(Beginning of Dataset excerpts)

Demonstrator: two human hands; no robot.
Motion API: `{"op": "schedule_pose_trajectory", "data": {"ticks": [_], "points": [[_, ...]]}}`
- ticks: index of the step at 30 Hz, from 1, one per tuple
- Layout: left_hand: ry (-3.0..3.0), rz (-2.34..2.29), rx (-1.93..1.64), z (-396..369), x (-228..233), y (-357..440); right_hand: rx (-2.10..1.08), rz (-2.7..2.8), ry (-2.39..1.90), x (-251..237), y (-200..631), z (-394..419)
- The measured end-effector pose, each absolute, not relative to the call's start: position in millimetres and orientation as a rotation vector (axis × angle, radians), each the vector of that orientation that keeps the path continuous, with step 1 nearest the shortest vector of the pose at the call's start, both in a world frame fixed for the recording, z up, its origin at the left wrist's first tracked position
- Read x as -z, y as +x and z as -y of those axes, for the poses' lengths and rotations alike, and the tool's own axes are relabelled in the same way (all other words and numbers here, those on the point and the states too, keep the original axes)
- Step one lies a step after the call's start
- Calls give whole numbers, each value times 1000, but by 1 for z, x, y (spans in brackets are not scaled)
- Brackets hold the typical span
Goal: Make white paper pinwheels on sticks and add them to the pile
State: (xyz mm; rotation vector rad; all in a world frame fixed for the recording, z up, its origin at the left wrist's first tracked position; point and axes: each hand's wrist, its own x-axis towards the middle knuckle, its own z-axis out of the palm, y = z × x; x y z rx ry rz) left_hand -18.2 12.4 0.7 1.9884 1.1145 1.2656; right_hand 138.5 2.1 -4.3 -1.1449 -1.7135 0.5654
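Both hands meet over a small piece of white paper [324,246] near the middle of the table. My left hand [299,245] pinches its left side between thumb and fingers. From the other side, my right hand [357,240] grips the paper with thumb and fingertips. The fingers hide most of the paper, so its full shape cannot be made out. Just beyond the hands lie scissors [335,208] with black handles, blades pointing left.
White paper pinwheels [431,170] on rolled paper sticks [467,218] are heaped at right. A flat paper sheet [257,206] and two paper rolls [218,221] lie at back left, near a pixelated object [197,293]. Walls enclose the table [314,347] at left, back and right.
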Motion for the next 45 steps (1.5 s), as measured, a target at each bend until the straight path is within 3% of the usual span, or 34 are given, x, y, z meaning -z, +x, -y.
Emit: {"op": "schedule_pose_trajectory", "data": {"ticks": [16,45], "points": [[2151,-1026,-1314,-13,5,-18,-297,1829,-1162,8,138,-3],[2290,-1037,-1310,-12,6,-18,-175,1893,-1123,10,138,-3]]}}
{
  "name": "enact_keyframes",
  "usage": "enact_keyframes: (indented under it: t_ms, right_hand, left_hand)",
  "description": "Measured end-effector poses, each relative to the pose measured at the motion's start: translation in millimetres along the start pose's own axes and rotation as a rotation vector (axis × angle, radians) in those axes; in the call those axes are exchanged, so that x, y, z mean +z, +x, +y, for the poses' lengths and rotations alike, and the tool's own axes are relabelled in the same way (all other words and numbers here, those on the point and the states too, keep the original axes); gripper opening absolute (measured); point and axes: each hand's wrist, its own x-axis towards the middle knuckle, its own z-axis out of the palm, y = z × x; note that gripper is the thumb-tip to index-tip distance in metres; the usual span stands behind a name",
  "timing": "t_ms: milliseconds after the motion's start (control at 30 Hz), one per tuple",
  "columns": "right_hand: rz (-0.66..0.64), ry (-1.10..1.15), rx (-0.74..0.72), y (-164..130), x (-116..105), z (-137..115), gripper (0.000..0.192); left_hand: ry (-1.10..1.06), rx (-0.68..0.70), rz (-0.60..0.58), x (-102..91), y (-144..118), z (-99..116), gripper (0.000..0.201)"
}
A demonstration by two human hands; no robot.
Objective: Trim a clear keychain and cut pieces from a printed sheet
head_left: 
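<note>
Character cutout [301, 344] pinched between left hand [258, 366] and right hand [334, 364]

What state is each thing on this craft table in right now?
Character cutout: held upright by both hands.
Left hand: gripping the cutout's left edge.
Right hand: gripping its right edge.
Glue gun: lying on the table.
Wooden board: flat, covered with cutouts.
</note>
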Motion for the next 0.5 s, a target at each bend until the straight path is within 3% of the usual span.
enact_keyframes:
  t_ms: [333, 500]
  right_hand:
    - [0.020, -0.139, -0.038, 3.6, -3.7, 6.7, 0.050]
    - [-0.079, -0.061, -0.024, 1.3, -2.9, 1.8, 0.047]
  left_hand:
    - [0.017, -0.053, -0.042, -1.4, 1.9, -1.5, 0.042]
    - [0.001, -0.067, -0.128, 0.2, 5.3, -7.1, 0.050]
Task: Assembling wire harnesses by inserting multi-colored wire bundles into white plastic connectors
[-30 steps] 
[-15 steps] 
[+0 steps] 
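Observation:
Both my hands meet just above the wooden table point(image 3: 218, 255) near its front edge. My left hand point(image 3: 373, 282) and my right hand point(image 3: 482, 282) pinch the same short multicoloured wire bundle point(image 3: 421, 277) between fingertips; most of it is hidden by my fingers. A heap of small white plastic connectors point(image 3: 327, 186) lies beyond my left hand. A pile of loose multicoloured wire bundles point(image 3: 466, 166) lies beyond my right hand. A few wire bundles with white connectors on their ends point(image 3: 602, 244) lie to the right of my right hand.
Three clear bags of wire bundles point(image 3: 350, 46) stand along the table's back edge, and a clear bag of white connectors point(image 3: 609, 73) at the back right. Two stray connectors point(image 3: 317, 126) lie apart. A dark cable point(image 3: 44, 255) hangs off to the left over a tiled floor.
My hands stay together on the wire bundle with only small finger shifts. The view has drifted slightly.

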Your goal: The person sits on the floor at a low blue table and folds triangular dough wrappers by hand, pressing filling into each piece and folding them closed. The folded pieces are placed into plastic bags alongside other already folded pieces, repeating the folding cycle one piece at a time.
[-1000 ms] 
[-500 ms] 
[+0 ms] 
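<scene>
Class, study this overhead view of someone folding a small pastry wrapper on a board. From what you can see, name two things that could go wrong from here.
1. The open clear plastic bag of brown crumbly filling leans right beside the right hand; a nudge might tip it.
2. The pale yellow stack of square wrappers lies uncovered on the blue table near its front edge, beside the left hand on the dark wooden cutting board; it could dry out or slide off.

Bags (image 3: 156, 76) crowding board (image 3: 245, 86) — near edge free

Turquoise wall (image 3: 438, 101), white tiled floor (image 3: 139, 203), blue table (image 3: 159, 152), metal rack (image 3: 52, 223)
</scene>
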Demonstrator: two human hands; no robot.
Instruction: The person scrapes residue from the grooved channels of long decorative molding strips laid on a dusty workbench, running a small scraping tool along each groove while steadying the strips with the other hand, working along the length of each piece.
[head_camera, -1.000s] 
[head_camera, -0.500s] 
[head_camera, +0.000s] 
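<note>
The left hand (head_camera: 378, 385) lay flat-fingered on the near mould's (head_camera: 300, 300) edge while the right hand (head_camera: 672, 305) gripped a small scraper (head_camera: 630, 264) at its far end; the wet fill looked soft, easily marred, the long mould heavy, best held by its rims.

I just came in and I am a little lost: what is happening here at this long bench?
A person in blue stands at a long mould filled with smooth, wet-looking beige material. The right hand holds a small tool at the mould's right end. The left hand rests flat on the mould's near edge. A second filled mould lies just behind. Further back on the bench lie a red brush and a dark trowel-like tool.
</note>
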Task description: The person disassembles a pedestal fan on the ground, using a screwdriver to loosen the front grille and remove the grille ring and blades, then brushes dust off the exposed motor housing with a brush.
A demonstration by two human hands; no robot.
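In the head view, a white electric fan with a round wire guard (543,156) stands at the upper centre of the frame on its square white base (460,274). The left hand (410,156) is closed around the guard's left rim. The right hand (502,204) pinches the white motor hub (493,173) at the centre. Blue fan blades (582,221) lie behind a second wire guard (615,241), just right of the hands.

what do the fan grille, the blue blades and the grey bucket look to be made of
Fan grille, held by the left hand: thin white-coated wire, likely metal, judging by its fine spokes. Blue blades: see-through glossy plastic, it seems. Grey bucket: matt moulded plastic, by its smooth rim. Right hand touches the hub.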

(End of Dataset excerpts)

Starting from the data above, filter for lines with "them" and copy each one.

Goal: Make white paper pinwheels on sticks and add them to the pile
Your goal: The person sits on the floor at a low blue table and folds triangular dough wrappers by hand, pressing filling into each piece and folding them closed. The folded pieces are placed into plastic bags alongside other already folded pieces, repeating the folding cycle one piece at a time.

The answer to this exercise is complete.